20 Jan Antifreeze: Master of the Water Molecule … but comes with a nasty streak
Antifreeze, also known as coolant, is the coloured fluid you find in your vehicle’s radiator. The fluid itself can come in a variety of colours – green, yellow, red. Coolant or antifreeze is pretty amazing science when it’s added to the water in a radiator.
The three functions of antifreeze
Antifreeze serves three main purposes in the engine. The first two are to change the boiling and freezing points of the water in a radiator. By raising the boiling point of the water, antifreeze works to keep the engine from overheating in summer. By lowering the freezing point of the water, antifreeze works to prevent the engine freezing up in the winter. Radiators are usually filled with a 50/50 mixture of antifreeze and water.
As we said, that’s pretty amazing science! To be able to keep the same water from either boiling or freezing through what is really quite an impressive temperature range.
The third main purpose of coolant or antifreeze is to lubricate any moving parts with which it comes into contact, like the water pump.
What’s in antifreeze?
The main ingredient of coolant or antifreeze is ethylene glycol, a substance also found in hydraulic brake fluid. It’s a clear, colourless, odourless liquid with a sweet taste.
The fact it tastes good is the big problem because if swallowed, ethylene glycol will produce dramatic and lethal toxicity.
There’s always the danger of spilling coolant or antifreeze on the ground when you top up your vehicle’s radiator. Or there may be a leak in the radiator you’re not aware of. Owing to its sweet smell dogs and other animals (and even small children!), are likely to be attracted to it. They may ingest large amounts of it because it tastes good.

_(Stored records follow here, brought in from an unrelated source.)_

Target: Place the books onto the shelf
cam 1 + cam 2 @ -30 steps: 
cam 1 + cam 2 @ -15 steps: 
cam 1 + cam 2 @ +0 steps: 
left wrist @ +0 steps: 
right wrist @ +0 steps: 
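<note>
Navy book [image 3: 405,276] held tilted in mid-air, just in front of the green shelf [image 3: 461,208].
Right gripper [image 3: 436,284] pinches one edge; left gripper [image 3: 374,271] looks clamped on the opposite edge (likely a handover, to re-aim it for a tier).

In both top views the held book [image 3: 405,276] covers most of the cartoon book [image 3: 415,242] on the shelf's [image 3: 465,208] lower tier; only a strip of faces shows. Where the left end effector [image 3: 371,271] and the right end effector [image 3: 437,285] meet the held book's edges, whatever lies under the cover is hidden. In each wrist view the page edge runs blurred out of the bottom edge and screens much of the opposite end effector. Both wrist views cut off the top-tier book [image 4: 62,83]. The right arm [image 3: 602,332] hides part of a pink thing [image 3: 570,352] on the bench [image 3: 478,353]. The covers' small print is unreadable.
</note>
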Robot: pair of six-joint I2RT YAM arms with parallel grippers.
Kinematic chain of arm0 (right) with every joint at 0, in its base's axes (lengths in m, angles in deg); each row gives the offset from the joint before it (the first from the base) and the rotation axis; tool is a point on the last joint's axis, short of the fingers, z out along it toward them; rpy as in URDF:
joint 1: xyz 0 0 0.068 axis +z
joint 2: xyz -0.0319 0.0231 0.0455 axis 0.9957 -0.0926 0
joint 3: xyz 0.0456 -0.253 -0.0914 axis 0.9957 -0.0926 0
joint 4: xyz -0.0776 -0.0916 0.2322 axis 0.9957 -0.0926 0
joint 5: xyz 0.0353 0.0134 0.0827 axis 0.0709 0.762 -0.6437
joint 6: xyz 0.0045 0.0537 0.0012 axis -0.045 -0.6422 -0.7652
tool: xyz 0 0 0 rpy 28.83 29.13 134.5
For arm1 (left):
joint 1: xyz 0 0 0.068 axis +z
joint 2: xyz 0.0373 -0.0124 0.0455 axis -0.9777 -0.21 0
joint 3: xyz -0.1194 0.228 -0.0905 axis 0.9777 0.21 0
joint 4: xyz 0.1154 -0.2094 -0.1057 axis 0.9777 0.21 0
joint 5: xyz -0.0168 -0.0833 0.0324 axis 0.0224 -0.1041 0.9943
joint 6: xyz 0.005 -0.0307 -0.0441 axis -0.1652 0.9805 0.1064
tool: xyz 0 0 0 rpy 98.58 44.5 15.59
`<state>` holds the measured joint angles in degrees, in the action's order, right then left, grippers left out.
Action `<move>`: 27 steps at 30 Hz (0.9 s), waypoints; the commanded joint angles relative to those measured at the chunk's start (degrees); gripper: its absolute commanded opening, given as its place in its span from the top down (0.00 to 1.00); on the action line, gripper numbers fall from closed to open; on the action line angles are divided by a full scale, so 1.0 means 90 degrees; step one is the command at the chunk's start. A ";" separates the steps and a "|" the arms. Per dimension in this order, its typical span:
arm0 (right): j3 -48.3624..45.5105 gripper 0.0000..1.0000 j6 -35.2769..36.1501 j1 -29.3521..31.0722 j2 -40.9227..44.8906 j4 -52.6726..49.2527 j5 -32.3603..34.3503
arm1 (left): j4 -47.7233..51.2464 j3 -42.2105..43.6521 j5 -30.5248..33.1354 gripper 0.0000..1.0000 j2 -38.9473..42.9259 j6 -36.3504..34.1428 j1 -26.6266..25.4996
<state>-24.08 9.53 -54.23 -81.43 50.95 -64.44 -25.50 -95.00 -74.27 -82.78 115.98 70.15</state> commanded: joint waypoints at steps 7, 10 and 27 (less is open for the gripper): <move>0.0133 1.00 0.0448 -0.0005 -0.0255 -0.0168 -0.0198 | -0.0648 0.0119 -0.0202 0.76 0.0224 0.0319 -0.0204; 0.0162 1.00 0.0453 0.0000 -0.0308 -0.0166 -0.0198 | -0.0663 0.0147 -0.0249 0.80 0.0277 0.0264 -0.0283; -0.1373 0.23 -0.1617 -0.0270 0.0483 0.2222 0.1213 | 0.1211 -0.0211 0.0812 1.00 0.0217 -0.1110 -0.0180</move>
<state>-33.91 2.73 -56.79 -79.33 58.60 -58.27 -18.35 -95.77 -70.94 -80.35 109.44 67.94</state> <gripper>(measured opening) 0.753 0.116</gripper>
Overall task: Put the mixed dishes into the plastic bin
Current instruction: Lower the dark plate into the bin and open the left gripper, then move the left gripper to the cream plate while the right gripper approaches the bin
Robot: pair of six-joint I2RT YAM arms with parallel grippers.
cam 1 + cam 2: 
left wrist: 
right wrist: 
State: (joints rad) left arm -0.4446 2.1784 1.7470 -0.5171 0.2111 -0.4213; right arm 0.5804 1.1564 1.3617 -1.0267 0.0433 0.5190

Ingesting coolant or radiator antifreeze will cause widespread tissue damage in the brain, heart, kidneys and blood vessels. The result can be fatal. Even licking up a small spill of antifreeze can kill an animal.
Clean up any spilt antifreeze
If you see a bright green, yellow or red puddle on a driveway or street, or on the floor of a garage, keep your dog and any other pets away from it.
Either clean it up yourself or tell someone about it who will.
Wear gloves when you clean up radiator antifreeze because ethylene glycol can be absorbed through the skin and it will damage your internal organs. Inhaling the fumes, even though you cannot smell them, can cause dizziness.
New, less toxic antifreeze
There’s a new type of antifreeze available on the market, although it’s not the most common type. The new type contains propylene glycol, rather than ethylene glycol.
Propylene glycol is much less toxic than ethylene glycol. To get sick or die, a dog or other animal would have to ingest much more of this type of antifreeze. The quantity required to be fatal is unlikely to be available from a spill or slightly leaking radiator.
The label on the container should tell you what ingredient is in the antifreeze. However, no matter what type of antifreeze you use, there are only 2 places it should be. One is in its securely sealed container, and the other is in your vehicle’s radiator. (Which should, of course, not be leaking!)
Long on the shelf – not so long in the radiator
Antifreeze has an amazing shelf life. Note we say ‘shelf life’, i.e. in the container on the shelf in your garage. Even if the container has been opened, the unused fluid is still good for years.
However, once it goes into the radiator, then things start to happen and, over time, the antifreeze breaks down. As this happens, the antifreeze causes rust and rust particles in the radiator to become electrically charged, which makes them highly corrosive. This can cause major damage to the radiator cooling system and affect the entire engine.
This means there’s no good reason to postpone a seasonal radiator flush. That way, your vehicle’s radiator will function correctly and last for years, just like a container of antifreeze.